Rochester Dam group receives $3 million for repairs

A group that maintains Lock and Dam No. 3 on the Green River outside Rochester is receiving a $3 million grant to repair the structure.

John Dix, secretary for the Rochester Dam Regional Water Commission, said the dam’s issues don’t present an immediate danger but still need attention. The underwater, cradle-shaped network of rocks and timbers that supports the dam is deteriorating, which Dix said is to be expected for a dam constructed in 1838, he said.

“Some of those timbers have shifted and the rock has shifted and timbers rot over time,” he said.

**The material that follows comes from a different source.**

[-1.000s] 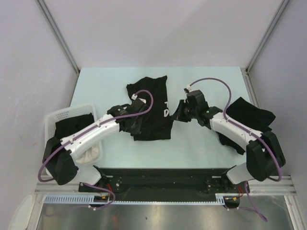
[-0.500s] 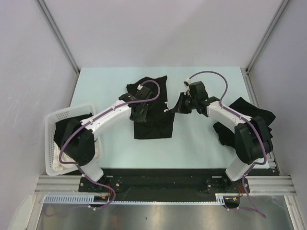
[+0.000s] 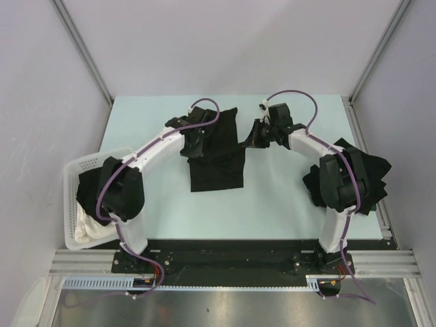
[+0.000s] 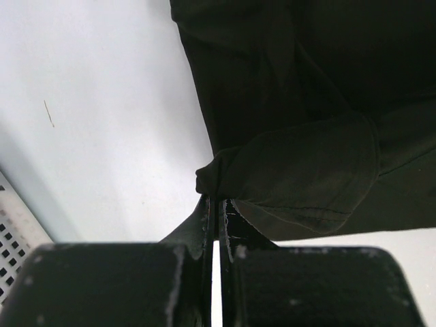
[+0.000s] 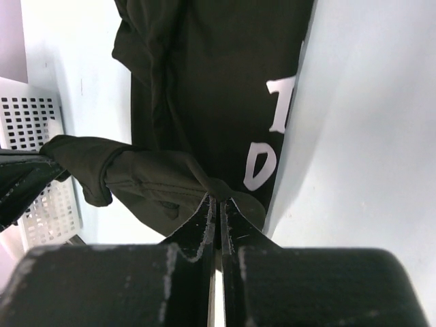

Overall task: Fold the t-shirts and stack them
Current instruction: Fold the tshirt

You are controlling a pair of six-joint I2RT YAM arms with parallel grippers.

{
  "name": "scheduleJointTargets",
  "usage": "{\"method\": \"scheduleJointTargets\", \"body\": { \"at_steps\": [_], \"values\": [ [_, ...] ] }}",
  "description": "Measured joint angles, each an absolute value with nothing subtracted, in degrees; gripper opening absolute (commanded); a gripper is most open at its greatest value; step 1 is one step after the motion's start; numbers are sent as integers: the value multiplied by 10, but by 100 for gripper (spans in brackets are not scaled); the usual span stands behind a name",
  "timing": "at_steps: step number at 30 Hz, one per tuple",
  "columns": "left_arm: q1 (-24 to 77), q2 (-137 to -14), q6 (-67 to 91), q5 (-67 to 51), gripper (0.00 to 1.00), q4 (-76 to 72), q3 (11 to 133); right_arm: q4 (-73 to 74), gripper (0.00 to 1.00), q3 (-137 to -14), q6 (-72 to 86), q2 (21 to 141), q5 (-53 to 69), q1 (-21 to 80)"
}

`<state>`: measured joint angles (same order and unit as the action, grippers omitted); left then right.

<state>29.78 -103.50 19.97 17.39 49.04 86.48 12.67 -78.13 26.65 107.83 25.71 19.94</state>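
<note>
While the black t-shirt (image 3: 216,170) drapes onto the worktop (image 3: 286,197), the left end effector (image 4: 214,202) clamps one bunched fold. The right end effector (image 5: 218,199) pinches another.

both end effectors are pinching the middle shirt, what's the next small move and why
Probably lower the pinched fabric flat and release. The left end effector and right end effector are each shut on the black t-shirt, stretching a band of it above the rest on the table, so the fold isn't laid down.

Basket (image 3: 71,184) blocking left edge, shirt pile (image 3: 375,167) crowding right, open table (image 3: 272,197) near centre
</note>
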Motion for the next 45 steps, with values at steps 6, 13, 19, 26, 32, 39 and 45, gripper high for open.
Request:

Getting the grant would have been impossible before passage in 2016 of the Water Resources Development Act, which called for ownership of several dams on the Green River to be transferred from the U.S. Army Corps of Engineers to local entities.

Dix said the Corps of Engineers hasn’t been maintaining Lock and Dam No. 3, which is crucial to many people in the region because it creates a pool from which Ohio, Butler and Muhlenberg counties’ water utilities draw water.

“The Corps has said to us over the years that they are not in the water supply business,” he said. “They’ve just let them waste away. They’ve had no interest in maintaining them.”

Mike Turner, an ecologist with the Corps of Engineers, said the Corps can’t legally get grant funding for maintaining or altering Lock and Dam Nos. 3 through 6 because they are no longer used to help ships move up and down the Green River.

“There was no reason for us to maintain the dams because they were no longer being used for their congressionally-authorized purpose, which was navigation,” he said.

About a year ago, the Corps of Engineers entered into a 25-year lease with the commission that allows the commission to maintain the dam, Turner said.

Before ownership of the lock and dam can be transferred, the Corps of Engineers must complete a condition of property survey on the dam and establish a memorandum of understanding with the State Historic Preservation Board, he said.

Turner expects ownership to be legally ready for transfer next summer, he said.

The $3 million grant the commission received comes from the U.S. Department of Commerce’s Economic Development Administration, according to a news release from the office of U.S. Sen. Mitch McConnell, R-Ky.

Dix said repairs to the dam are expected to cost roughly $4 million.

He said he doesn’t know where the rest of the funding will come from but is confident the commission can procure it. “With this first portion, we feel pretty good we’ll be able to secure this through loans or whatever else,” he said.

Butler County Judge-Executive David Fields said a regional effort to have the dam renovated for almost a decade had repeatedly failed to move forward because the Corps of Engineers owned the dam.

Fields said he’s excited about the prospect of the dam being strengthened and stabilized.

“It is tremendous because that is our water supply,” he said. “It’s nothing but a positive for our county and it’s the same for Ohio County.”